Was genau meint das Wort »Wirt«? Die etymologische Interpretation der indo­euro­pä­i­schen Wortwurzel kreist um »aufmerksam behandeln«, »hüten«, »beherbergen« – damit verwandt ist »warten« im Sinn von »­pflegen«, »aufpassen«, vgl. »Wärter«, »Torwart« –; aber auch »gewahren« im Sinn von »erkennen«, »gewahr werden«, »innewerden« war gemeint. Eine Herleitung aus dem Altnordischen als »der eine Mahlzeit gewährt« wird ebenfalls vorgeschlagen. Seit dem 9. Jahrhundert scheint die Bedeutung »Gastgeber« vor die Bedeutung »Hausherr« gerückt zu sein. In der Biologie meint »Wirt« ein »gastgebendes« Lebewesen, das einem anderen – dem »Gast«, menschlichem Urteil nach als »Parasit« (»Nebenesser«) oder »Schmarotzer« (»jemand, der auf Kosten anderer lebt«) diskriminiert – als Nahrungs- oder Aufenthaltsort dient.
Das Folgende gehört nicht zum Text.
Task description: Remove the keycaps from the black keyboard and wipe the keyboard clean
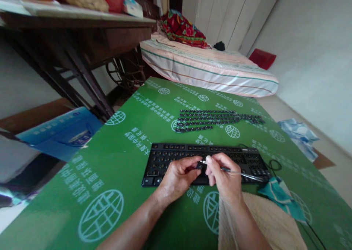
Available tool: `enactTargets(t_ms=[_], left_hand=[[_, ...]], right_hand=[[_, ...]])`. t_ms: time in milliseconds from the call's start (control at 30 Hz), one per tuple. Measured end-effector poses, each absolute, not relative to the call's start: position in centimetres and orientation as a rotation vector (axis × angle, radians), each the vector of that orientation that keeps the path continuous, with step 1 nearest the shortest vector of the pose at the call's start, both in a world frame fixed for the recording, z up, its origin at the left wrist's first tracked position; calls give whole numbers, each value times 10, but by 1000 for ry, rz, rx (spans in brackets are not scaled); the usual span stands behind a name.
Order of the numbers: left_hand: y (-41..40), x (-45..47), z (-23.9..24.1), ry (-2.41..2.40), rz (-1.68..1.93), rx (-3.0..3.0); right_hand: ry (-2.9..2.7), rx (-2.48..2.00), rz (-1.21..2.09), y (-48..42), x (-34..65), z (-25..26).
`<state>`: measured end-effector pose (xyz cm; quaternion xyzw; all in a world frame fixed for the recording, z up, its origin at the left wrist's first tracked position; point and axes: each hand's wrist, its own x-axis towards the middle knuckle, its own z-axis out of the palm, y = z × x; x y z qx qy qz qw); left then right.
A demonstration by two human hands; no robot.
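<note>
Over the middle of a black keyboard (168, 155), my two hands meet. My left hand (178, 173) pinches a small black keycap (199, 165) between thumb and fingertips. My right hand (224, 173) is closed around a slender metal tool (249, 176), whose pale tip points at the keycap. The tool's shaft sticks out to the right past my hand; its exact kind is unclear. Many key positions on the keyboard show bare, without caps. Behind it lie rows of loose black keycaps (209, 115) on the green table (129, 209).
A teal-and-white cloth (284, 198) and a beige cloth (264, 220) lie at the right front. A black cable (275, 165) curls beside the keyboard. Beyond the table stands a bed (209, 66); a dark wooden desk (90, 46) is at the left.
</note>
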<state>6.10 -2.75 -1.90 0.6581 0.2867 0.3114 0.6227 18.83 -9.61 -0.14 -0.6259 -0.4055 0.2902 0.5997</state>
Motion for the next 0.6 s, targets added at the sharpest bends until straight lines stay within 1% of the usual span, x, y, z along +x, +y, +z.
enactTargets(t_ms=[167, 300, 367, 467, 600], left_hand=[[-27, 62, -19, 661, 729, 1255], [-26, 60, -14, 639, 715, 1165], [-26, 60, -13, 632, 702, 1155], [-26, 60, -15, 622, 703, 1143], [-26, 60, -19, 617, 708, 1113]], right_hand=[[-1151, -1582, 388, -102, 198, 4], [-1399, -1635, 64, -111, 203, 21], [-1460, -1657, -7, -115, 202, 29], [-1457, -1643, 111, -119, 197, 30], [-1433, -1610, 334, -120, 191, 16]])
Diejenigen »Wirt«-»Gast«-Beziehungen, die wir nach unseren Maßstäben glauben als für beide Organismen nutzbringend einschätzen zu können, nennen wir »Symbiose« – »vorteilhaftes Zusammenleben«.

Das Adjektiv »wirtlich« benennt also eine Haltung der Zuwendung, der Fürsorge, eine elterlich nährende Achtsamkeit, Umsicht und einladende Schenk­bereitschaft. »Unwirtlich« hingegen definiert der ­Duden als »zum Aufenthalt nicht einladend, dem Wohlbefinden nicht zuträglich, ungastlich«; auch »abweisend«, »karg«, »unbelebt«, »eintönig«, »öde« und »wüst« finden sich im Wortfeld.

Sie merken die Absicht – und fragen sich nun gewiss wie ich, wie sehr die Menschen, die heute die Berufsbezeichnung Land-»Wirt« und Land-»Wirtin« führen, dem Bild eines »wirtlichen« Menschen entsprechen, der sich dem Land – indem er dessen Bedürfnisse »gewahr-« und »innewird« – sorgend und nährend widmet, oder ob nicht vieles in der nach gegenwärtiger »guter fachlicher Praxis« ausgeübten Landnutzung eher das Adjektiv »unwirtlich« verdient hätte.

Auf der Suche nach einer oya Bezeichnung für Menschen, die ­enkeltauglich ackern, wurde »Bauer«, »Bäuerin« vorgeschlagen – das klinge naturnäher, mit dem Boden verbundener, weniger indus­triell vernutzt als »Landwirt« und »Landwirtin«; bei »Landwirtschaft« habe man immer die Ökonomie im Kopf. Doch ­sagen wir nicht Land»wirtschaftler«, sondern reden von »Wirten«, deren sorgen­de Arbeit für das Land durch die Endung »-schaft« etwas Gemeinsames, Größeres bekommt, so wie man auch »Bauernschaft« sagen kann und »Landschaft« sagt. (Es würde auch der Ökonomie gut anstehen, sie würde sich auf das Wirtliche in der Bezeichnung »Wirtschaft« besinnen und sich als Gemein­wohl-»Wirte­schaft« verstehen.) Das althochdeutsche Wort »būwan«, von dem sich »Bauer« ableitet, bedeutet zuerst »wohnen, bewohnen« und besitzt keine »wirt­liche« Emotionalität. Welche Geste spüren Sie bei den Wörtern »anbauen« einerseits und »­bewirten« andererseits? Löst nicht »anbauen« – das, was die »Bäuerin«/der »Bauer« tut – etwas von Ihnen Fortweisendes, mit Erfolgsabsichten Verbundenes in Ihnen aus, während »bewirten« Sie die Arme ausbreiten und die Wärme des Willkommenheißens in Ihrem Herzen aufsteigen lässt? ­Sollten wir nicht Land»wirt«schaft durch Besinnung auf das eigentlich mit dem Wort »Wirt« ­Gemeinte in einen neuen Rahmen setzen? Würden wir Land»wirt«schaft allgemein so verstehen und »wirtlich« ausüben, wären Differenzierungen wie »enkeltauglich«, »biologisch« oder »konventionell« hinfällig.